**Task description:** The records below are to be written out again, exactly as they appear.

**Input:**
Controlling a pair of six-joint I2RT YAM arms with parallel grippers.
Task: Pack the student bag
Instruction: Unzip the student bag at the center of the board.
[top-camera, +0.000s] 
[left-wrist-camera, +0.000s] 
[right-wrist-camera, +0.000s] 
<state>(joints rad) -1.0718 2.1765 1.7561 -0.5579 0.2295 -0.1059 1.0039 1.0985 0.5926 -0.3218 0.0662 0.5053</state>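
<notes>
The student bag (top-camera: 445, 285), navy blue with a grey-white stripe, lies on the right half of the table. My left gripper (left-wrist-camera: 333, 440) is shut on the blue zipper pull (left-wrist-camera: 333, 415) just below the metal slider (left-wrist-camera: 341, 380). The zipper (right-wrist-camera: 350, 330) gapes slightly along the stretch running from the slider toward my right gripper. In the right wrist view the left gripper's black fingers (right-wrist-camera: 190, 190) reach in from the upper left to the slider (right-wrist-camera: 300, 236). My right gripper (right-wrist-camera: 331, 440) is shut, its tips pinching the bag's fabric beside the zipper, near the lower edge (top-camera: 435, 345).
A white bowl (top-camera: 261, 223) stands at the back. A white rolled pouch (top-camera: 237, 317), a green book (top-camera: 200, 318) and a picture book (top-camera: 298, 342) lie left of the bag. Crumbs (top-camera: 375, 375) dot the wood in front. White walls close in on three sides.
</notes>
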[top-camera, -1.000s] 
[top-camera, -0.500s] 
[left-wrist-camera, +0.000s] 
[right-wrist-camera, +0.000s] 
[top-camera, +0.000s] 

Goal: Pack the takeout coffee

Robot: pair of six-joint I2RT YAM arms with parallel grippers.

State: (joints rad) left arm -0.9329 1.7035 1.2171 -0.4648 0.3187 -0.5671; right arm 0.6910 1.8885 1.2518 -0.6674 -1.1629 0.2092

**Answer section:**
Controlling a pair of six-joint I2RT YAM arms with parallel grippers.
Task: Pack the student bag
Instruction: Unzip the student bag at the center of the board.
[top-camera, +0.000s] 
[left-wrist-camera, +0.000s] 
[right-wrist-camera, +0.000s] 
<state>(joints rad) -1.0718 2.1765 1.7561 -0.5579 0.2295 -0.1059 1.0039 1.0985 0.5926 -0.3218 0.0662 0.5053</state>
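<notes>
The student bag (top-camera: 445, 285), navy blue with a grey-white stripe, lies on the right half of the table. My left gripper (left-wrist-camera: 333, 440) is shut on the blue zipper pull (left-wrist-camera: 333, 415) just below the metal slider (left-wrist-camera: 341, 380). The zipper (right-wrist-camera: 350, 330) gapes slightly along the stretch running from the slider toward my right gripper. In the right wrist view the left gripper's black fingers (right-wrist-camera: 190, 190) reach in from the upper left to the slider (right-wrist-camera: 300, 236). My right gripper (right-wrist-camera: 331, 440) is shut, its tips pinching the bag's fabric beside the zipper, near the lower edge (top-camera: 435, 345).
A white bowl (top-camera: 261, 223) stands at the back. A white rolled pouch (top-camera: 237, 317), a green book (top-camera: 200, 318) and a picture book (top-camera: 298, 342) lie left of the bag. Crumbs (top-camera: 375, 375) dot the wood in front. White walls close in on three sides.
</notes>
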[top-camera, -1.000s] 
[top-camera, -0.500s] 
[left-wrist-camera, +0.000s] 
[right-wrist-camera, +0.000s] 
[top-camera, +0.000s] 

Goal: Pack the takeout coffee

Robot: pair of six-joint I2RT YAM arms with parallel grippers.

State: (joints rad) left arm -0.9329 1.7035 1.2171 -0.4648 0.3187 -0.5671; right arm 0.6910 1.8885 1.2518 -0.6674 -1.1629 0.2092

That finishes the output.